▶ ABOUT THIS EXERCISE: Output every line of the material exactly.

▶ EXERCISE DATA:
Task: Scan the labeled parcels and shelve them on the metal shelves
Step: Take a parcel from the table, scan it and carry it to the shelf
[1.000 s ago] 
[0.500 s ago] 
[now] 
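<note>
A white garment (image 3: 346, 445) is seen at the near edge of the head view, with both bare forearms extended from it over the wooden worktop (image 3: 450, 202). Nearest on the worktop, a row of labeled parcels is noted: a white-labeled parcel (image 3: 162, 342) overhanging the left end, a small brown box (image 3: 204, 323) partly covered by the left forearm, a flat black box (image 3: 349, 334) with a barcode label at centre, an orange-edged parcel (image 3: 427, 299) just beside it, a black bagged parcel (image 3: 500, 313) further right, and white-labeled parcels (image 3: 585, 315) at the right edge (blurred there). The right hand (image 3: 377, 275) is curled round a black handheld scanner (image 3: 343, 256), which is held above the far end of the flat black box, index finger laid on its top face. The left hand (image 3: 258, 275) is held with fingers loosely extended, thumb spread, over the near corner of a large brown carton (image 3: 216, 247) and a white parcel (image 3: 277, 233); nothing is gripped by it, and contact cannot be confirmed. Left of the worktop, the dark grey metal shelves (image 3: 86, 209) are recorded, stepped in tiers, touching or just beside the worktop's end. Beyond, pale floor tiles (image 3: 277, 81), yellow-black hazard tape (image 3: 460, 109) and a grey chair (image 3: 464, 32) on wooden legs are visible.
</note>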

▶ PROBLEM SOLUTION:
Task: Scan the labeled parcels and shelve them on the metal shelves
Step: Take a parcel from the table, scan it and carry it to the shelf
[1.000 s ago] 
[0.500 s ago] 
[now] 
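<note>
A white garment (image 3: 346, 445) is seen at the near edge of the head view, with both bare forearms extended from it over the wooden worktop (image 3: 450, 202). Nearest on the worktop, a row of labeled parcels is noted: a white-labeled parcel (image 3: 162, 342) overhanging the left end, a small brown box (image 3: 204, 323) partly covered by the left forearm, a flat black box (image 3: 349, 334) with a barcode label at centre, an orange-edged parcel (image 3: 427, 299) just beside it, a black bagged parcel (image 3: 500, 313) further right, and white-labeled parcels (image 3: 585, 315) at the right edge (blurred there). The right hand (image 3: 377, 275) is curled round a black handheld scanner (image 3: 343, 256), which is held above the far end of the flat black box, index finger laid on its top face. The left hand (image 3: 258, 275) is held with fingers loosely extended, thumb spread, over the near corner of a large brown carton (image 3: 216, 247) and a white parcel (image 3: 277, 233); nothing is gripped by it, and contact cannot be confirmed. Left of the worktop, the dark grey metal shelves (image 3: 86, 209) are recorded, stepped in tiers, touching or just beside the worktop's end. Beyond, pale floor tiles (image 3: 277, 81), yellow-black hazard tape (image 3: 460, 109) and a grey chair (image 3: 464, 32) on wooden legs are visible.
</note>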

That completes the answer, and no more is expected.